A Light That Guides Every Nation
Revelation 21.23–26
“The city has no need of sun or moon to shine on it, for the glory of God is its light, and its lamp is the Lamb. The nations will walk by its light.”

A River for All Who Thirst
Revelation 22.1–3, 17
“Then the angel showed me the river of the water of life, bright as crystal, flowing from the throne of God and of the Lamb... The leaves of the tree are for the healing of the nations... Let everyone who is thirsty come. Let anyone who wishes take the water of life as a gift.”

Water for the Common Good

As Thames Water teeters on the edge of collapse, many are asking whether it’s time to take back public control of our most essential resource. Across London, and the UK, millions rely on clean, affordable water every day. But right now, too many are being let down by a system that puts private profit before public need.

At moments like this, we need more than crisis management. We need vision: something that can guide us toward long-term justice.

Revelation offers one. Its vision is of a city that shines not with scarce or privatised light, but with brightness that illuminates the streets for all. Its river flows, not through gated pipelines or private meters, but as a gift, clean and abundant, “for everyone who thirsts.”

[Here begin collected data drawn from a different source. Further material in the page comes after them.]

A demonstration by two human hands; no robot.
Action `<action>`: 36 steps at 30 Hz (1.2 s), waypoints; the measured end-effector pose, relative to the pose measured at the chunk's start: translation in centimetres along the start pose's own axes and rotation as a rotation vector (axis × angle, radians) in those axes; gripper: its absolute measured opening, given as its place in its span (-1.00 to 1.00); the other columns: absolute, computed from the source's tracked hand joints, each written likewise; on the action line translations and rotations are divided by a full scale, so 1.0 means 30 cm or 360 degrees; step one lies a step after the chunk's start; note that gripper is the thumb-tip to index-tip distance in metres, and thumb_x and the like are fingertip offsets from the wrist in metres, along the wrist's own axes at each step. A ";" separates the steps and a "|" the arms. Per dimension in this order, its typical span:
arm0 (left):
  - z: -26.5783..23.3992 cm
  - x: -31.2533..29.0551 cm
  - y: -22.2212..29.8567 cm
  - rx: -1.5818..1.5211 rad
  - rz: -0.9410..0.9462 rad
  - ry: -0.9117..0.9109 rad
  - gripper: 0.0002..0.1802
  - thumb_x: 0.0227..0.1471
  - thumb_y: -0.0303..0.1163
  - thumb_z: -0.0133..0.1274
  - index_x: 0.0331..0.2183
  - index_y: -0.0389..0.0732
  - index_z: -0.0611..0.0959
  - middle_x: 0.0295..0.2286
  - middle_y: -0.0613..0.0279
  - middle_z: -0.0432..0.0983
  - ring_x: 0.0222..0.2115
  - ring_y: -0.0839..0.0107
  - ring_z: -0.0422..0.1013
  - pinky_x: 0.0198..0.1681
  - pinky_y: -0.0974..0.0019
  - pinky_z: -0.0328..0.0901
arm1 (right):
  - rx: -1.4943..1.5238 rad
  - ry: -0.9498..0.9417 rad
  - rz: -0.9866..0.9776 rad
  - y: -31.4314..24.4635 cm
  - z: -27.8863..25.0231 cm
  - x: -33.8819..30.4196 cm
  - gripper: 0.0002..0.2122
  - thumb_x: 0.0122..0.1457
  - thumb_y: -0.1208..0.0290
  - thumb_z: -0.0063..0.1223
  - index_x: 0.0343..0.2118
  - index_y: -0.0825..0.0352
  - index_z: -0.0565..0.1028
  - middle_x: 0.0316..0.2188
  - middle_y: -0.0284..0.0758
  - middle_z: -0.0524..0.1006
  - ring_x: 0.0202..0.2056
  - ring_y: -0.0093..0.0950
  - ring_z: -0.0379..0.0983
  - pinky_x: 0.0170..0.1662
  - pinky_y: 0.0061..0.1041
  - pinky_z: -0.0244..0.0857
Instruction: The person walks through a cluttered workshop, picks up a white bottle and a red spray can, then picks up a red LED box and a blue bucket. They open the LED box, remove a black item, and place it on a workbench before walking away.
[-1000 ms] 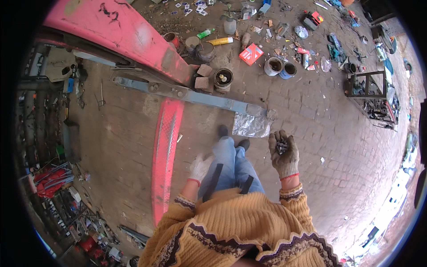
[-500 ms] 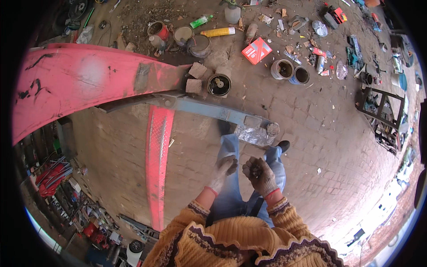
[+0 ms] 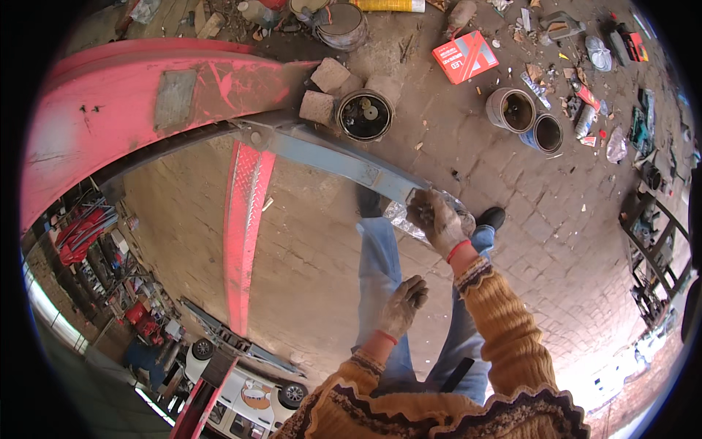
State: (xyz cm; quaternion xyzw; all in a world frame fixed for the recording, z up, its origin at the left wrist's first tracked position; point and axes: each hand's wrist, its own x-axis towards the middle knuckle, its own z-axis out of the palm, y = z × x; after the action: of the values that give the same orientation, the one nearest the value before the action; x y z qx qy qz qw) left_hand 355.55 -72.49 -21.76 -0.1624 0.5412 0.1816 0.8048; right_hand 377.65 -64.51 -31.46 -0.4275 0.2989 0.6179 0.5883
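Note:
My right hand (image 3: pixel 437 219), in a dirty work glove, reaches forward and down with its fingers curled onto the edge of a crumpled clear plastic bag (image 3: pixel 401 214). The bag lies at the near end of a long blue-grey metal bar (image 3: pixel 329 157), just in front of my shoes. Anything inside the fist is hidden. My left hand (image 3: pixel 404 306), also gloved, hangs by my left thigh with fingers curled and nothing in it. My jeans and knitted sleeves fill the lower middle.
A big red body panel (image 3: pixel 131 110) arches at upper left, with a red checker-plate strip (image 3: pixel 245 234) on the brick floor. Bricks (image 3: pixel 322 91), a tin of washers (image 3: pixel 364 115), two more tins (image 3: pixel 526 121), a red box (image 3: pixel 465 56) and scattered scrap lie ahead. A metal rack (image 3: pixel 651 234) stands right.
My hands, held together at my waist over small dark parts, have separated. The right one reached forward to the plastic bag and the left dropped to my thigh. The view tilted forward.

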 end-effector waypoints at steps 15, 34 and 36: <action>0.004 -0.076 0.163 0.0940 0.0111 0.0122 -0.47 0.25 -0.21 0.10 0.08 -0.40 0.49 -0.11 0.09 0.53 -0.13 0.32 0.46 -0.05 0.31 0.35 | 0.0119 0.0419 0.0115 -0.076 0.566 0.514 -0.34 0.20 -0.07 0.19 0.23 0.26 0.30 0.13 -0.04 0.37 0.12 -0.05 0.38 0.03 -0.02 0.44; 0.282 -0.055 0.098 0.1148 -0.0059 0.0183 -0.49 0.22 -0.21 0.15 0.08 -0.35 0.52 -0.10 0.14 0.55 -0.16 0.39 0.49 -0.18 0.39 0.37 | 0.0535 0.0497 -0.0409 0.001 -0.764 -0.487 -0.66 0.39 0.14 -0.11 -0.03 0.34 0.46 -0.15 -0.23 0.52 -0.13 -0.28 0.44 -0.06 -0.27 0.36; 0.319 -0.065 0.097 0.1608 -0.0041 0.0281 -0.50 0.21 -0.21 0.17 0.06 -0.33 0.54 -0.13 0.17 0.57 -0.19 0.44 0.51 -0.21 0.42 0.38 | 0.0695 0.0709 -0.0520 0.008 -0.827 -0.696 -0.76 0.36 0.25 -0.04 -0.16 0.35 0.50 -0.36 -0.28 0.50 -0.37 -0.35 0.45 -0.28 -0.36 0.38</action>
State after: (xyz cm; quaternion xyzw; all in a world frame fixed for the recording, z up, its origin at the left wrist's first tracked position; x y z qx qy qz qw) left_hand 361.28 -65.76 -16.69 0.2254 0.6253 -0.1271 0.7362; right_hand 380.58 -96.01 -24.43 -0.4580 0.4726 0.3286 0.6774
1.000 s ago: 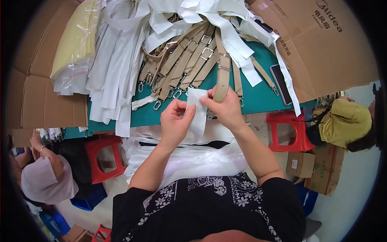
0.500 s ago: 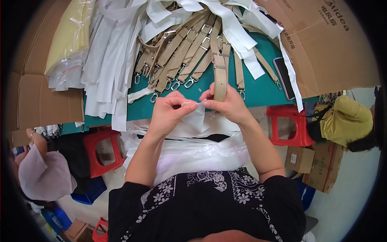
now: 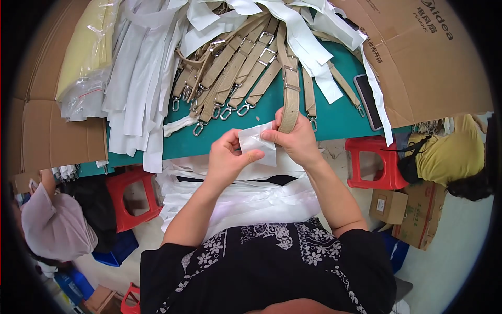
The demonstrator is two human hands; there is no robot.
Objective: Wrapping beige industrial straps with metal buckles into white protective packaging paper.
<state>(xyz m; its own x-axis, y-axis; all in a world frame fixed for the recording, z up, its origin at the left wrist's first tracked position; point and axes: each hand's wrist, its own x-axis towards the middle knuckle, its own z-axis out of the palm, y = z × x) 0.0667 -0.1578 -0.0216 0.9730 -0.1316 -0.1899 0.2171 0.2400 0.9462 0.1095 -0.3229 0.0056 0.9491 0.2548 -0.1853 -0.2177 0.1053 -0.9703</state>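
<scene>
My left hand (image 3: 224, 161) is closed on a small white paper piece (image 3: 252, 138), its fingers at the left edge and its thumb over the lower part. My right hand (image 3: 302, 145) grips the end of a beige strap (image 3: 291, 93), which hangs down from the pile with a metal buckle on it. The right thumb also presses on the paper's upper right side. Just beyond my hands lie several more beige straps (image 3: 224, 86) with buckles and silver snap hooks, fanned over the green table (image 3: 334, 123).
Long white strips (image 3: 133, 89) hang over the table's left edge beside a plastic-wrapped yellow bundle (image 3: 91, 49). A phone (image 3: 367, 100) lies at right near a cardboard box (image 3: 429, 68). White material covers my lap. Red stools (image 3: 377, 180) and other people (image 3: 57, 222) flank me.
My left hand has shifted slightly right and its thumb has spread. The white paper now lies flatter and faces up between my hands. My right hand stays with the strap.
</scene>
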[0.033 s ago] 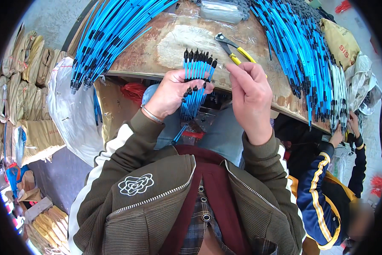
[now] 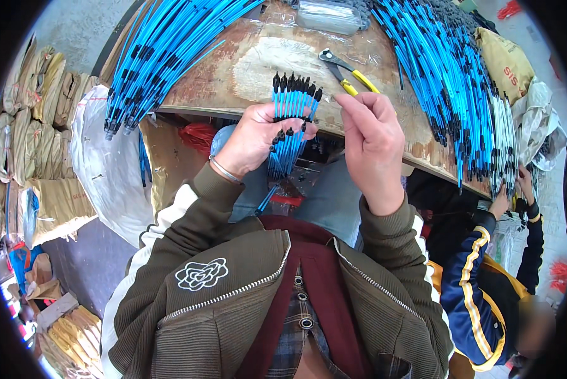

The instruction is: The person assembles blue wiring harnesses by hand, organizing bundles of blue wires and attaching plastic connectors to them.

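Note:
My left hand [image 2: 245, 140] is wrapped round a bundle of thin blue rods [image 2: 286, 155] with black tips. The tips stand up in rows above the fingers, and the lower ends hang down over my lap. A short distance to the right is my right hand [image 2: 376, 136], raised with thumb and index finger pressed together, apart from the bundle. Whatever its fingertips pinch, if anything, is too small to make out. Just beyond that hand, pliers [image 2: 345, 71] with yellow handles lie on the wooden table [image 2: 220, 79], their handle ends partly hidden by it.
Blue rods with black fittings [image 2: 163, 57] lie piled at the table's left, and another large pile [image 2: 438, 95] covers its right side beside white rods [image 2: 502, 142]. A clear plastic package [image 2: 331, 18] sits at the back. At right, a co-worker's hands [image 2: 501, 205] handle the white rods' ends.

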Demonstrator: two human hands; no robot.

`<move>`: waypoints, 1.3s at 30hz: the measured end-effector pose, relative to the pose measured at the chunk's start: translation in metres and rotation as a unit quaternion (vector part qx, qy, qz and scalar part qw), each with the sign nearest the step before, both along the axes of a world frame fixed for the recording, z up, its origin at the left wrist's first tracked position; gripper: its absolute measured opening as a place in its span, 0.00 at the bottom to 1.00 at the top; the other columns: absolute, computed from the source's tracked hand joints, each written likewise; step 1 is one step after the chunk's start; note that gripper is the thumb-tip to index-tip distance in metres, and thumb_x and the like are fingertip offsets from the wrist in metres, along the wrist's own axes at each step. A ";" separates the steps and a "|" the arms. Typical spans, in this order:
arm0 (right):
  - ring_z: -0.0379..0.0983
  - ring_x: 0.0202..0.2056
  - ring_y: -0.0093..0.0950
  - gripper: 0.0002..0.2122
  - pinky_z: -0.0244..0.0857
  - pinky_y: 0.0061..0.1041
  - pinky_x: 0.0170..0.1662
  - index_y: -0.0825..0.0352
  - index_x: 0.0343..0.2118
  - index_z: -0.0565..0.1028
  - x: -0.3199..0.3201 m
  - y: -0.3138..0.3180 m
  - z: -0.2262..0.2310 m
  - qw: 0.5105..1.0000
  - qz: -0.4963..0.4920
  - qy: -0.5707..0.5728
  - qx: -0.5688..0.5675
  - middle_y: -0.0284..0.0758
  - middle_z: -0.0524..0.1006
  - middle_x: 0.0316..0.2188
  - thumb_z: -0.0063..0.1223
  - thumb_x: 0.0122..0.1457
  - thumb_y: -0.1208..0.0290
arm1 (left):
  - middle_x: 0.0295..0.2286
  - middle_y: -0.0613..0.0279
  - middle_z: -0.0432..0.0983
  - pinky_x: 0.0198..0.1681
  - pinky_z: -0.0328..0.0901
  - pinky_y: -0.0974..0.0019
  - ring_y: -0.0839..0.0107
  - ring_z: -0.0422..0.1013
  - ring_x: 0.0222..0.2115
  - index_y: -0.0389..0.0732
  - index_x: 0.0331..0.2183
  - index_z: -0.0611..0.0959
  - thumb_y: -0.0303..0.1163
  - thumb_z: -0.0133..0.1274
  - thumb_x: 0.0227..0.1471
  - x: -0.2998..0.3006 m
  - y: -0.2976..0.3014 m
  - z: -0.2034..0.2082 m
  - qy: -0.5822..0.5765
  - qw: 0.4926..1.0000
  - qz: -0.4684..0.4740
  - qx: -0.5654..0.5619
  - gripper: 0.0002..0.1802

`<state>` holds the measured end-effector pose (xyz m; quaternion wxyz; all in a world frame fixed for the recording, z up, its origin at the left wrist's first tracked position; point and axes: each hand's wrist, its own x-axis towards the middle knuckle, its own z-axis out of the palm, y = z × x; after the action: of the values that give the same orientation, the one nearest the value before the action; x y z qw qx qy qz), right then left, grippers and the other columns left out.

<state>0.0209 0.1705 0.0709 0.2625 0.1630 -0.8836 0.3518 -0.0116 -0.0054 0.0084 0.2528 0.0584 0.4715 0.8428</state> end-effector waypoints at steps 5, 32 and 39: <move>0.69 0.28 0.31 0.08 0.63 0.23 0.31 0.68 0.34 0.75 -0.003 0.000 -0.001 1.000 -0.011 0.004 0.007 0.37 0.70 0.27 0.51 0.50 0.83 | 0.31 0.54 0.77 0.39 0.69 0.68 0.67 0.74 0.33 0.32 0.40 0.76 0.21 0.48 0.50 0.000 0.000 0.004 -0.002 1.000 -0.004 -0.022 0.12; 0.67 0.26 0.30 0.17 0.62 0.23 0.29 0.66 0.35 0.77 -0.019 0.019 0.007 0.992 0.061 0.050 0.094 0.36 0.68 0.24 0.48 0.41 0.90 | 0.32 0.55 0.77 0.42 0.68 0.64 0.65 0.74 0.35 0.35 0.40 0.76 0.24 0.55 0.46 -0.003 -0.005 0.002 0.046 0.997 -0.045 -0.042 0.16; 0.69 0.29 0.33 0.17 0.64 0.28 0.30 0.64 0.33 0.77 -0.023 0.021 0.015 0.987 0.062 0.061 0.133 0.36 0.69 0.25 0.50 0.37 0.87 | 0.32 0.56 0.77 0.41 0.68 0.64 0.67 0.74 0.35 0.36 0.40 0.77 0.24 0.54 0.47 -0.004 -0.007 0.001 0.067 0.995 -0.048 -0.053 0.15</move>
<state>-0.0020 0.1917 0.0864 0.2692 0.2719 -0.8931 0.2366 -0.0156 -0.0120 0.0090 0.2634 0.1242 0.5283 0.7975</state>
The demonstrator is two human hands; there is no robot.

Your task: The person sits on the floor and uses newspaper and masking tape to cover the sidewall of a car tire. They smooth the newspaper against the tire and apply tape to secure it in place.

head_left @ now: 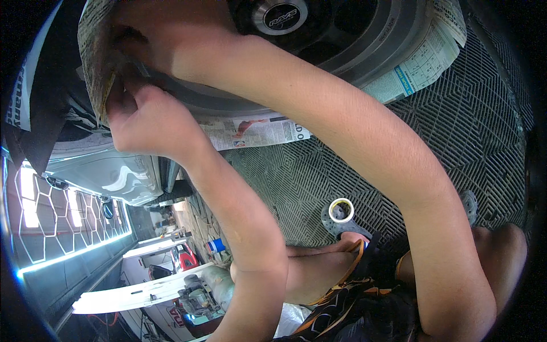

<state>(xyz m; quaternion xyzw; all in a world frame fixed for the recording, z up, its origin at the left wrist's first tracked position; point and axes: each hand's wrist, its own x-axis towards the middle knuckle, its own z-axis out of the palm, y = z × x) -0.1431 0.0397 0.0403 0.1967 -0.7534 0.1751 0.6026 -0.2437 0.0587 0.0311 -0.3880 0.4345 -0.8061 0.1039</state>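
Note:
My left hand (156, 122) is closed on the edge of a newspaper sheet (94, 51) beside the wheel, its fingertips partly in shadow. Just above it, my right hand (171, 43) reaches in against the same sheet with bent fingers; shadow and the hand itself hide most of them. Both hands are close together at the wheel's left side. The wheel (370, 43) is dark grey with a round centre cap (280, 16). More newspaper (250, 131) lies along its lower edge, and another piece (424, 71) is tucked round its right side.
Dark ribbed mats (285, 171) cover the floor. A tape roll (351, 211) is beside my foot (354, 236). Left of my arms are a silver car (114, 174), a blue container (216, 245), a red item (185, 257) and a long white panel (125, 293).

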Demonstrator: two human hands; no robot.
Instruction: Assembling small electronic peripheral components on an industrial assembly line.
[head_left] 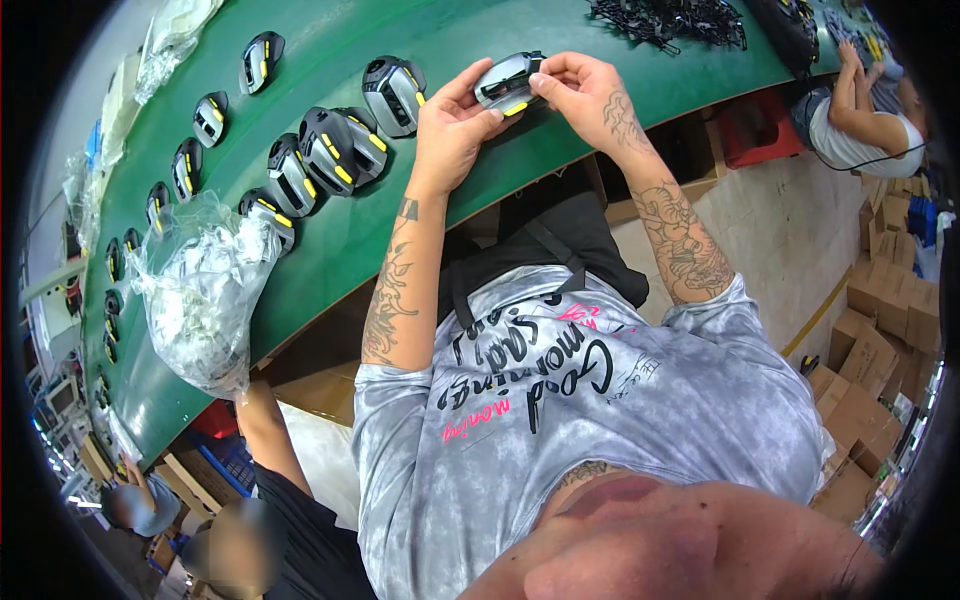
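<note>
A grey and black computer mouse [508, 82] with a yellow strip along its lower edge is held up over the green table's front side. Around its left end, the thumb and fingers of my left hand [450, 125] are closed. My right hand [583, 95] is closed at the other end, thumb and fingertips pressing on the mouse's top right. Whether a small part sits between those right fingertips is hidden. Just left of my left hand stands another mouse [392, 95] of the same kind, with two more mice [328, 150] pressed together beyond it.
More mice [259, 62] stand in rows down the green table [480, 28]. A clear plastic bag [205, 300] of pale parts, with a co-worker's arm [268, 425] below it, covers the left edge. Black plastic parts [668, 22] are heaped at the back. Cardboard boxes [895, 300] are stacked at right.
</note>
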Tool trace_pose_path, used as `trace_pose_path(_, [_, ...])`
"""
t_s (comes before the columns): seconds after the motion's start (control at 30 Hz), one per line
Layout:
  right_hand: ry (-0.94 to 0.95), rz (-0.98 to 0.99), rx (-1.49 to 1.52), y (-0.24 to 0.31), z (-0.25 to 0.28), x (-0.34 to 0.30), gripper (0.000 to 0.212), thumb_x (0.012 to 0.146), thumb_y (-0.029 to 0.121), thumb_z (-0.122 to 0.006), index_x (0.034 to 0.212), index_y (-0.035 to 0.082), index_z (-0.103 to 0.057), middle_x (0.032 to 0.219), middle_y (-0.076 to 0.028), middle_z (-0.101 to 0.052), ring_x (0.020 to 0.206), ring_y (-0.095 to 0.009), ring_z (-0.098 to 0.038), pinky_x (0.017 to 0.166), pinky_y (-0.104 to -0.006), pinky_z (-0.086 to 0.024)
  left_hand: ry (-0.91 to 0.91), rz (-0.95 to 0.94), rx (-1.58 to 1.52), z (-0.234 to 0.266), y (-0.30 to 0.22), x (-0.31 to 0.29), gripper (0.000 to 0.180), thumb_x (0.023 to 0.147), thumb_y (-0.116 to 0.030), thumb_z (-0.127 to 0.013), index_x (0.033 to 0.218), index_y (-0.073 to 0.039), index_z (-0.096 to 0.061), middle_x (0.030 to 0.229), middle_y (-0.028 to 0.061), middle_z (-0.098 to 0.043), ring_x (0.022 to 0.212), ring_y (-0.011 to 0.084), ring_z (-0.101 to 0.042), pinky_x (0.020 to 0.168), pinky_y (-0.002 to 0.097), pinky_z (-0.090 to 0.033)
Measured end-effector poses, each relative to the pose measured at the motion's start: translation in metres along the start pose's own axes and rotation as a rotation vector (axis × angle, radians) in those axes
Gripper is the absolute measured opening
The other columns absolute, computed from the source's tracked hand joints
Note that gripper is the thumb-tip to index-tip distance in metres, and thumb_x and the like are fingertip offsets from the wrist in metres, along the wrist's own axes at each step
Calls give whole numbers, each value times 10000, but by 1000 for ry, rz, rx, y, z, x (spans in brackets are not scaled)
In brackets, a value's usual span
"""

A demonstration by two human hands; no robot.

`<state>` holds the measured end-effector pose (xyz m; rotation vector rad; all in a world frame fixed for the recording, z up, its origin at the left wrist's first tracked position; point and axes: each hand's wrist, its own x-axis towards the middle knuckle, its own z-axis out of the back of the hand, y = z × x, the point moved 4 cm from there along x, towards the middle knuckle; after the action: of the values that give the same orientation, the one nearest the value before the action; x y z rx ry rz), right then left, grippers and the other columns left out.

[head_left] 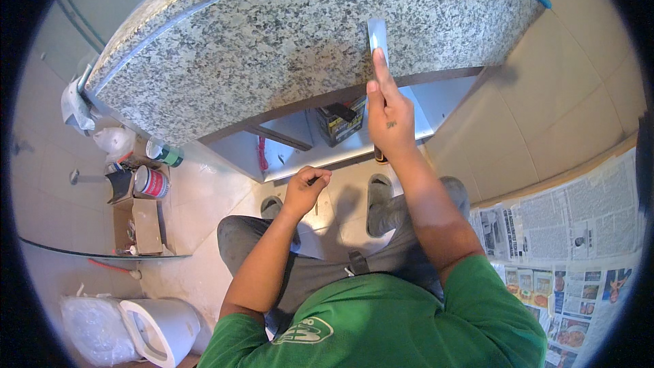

These are metaphors, but they carry real-world implications. We all know the difference between systems designed for the public and systems run for private gain. Streetlighting is a simple example: it illuminates the whole road, not just the stretch outside one person’s house. The system only works when it works for all.

Water should be the same.

Yet our current model is failing. Many water companies in England are owned by distant investors who prioritise profit over people. Sewage pours into rivers. Infrastructure decays. Bills rise. The most vulnerable are hit the hardest. This is not just poor service, it is a failure of imagination.

Imagining and Building the World as It Should Be

Revelation invites us to dare to imagine differently. Essential services like water work best when designed for the common good, not private profit. This is not nostalgia; it is a vision of the world as it should be, and a call to organise for systems that guarantee life’s essentials to all, regardless of wealth or postcode.

The world as it is can feel entrenched. But the world as it should be can be pictured, and therefore built. Revelation’s city of light and water calls us to that task.

If we can imagine it, we can begin to build it.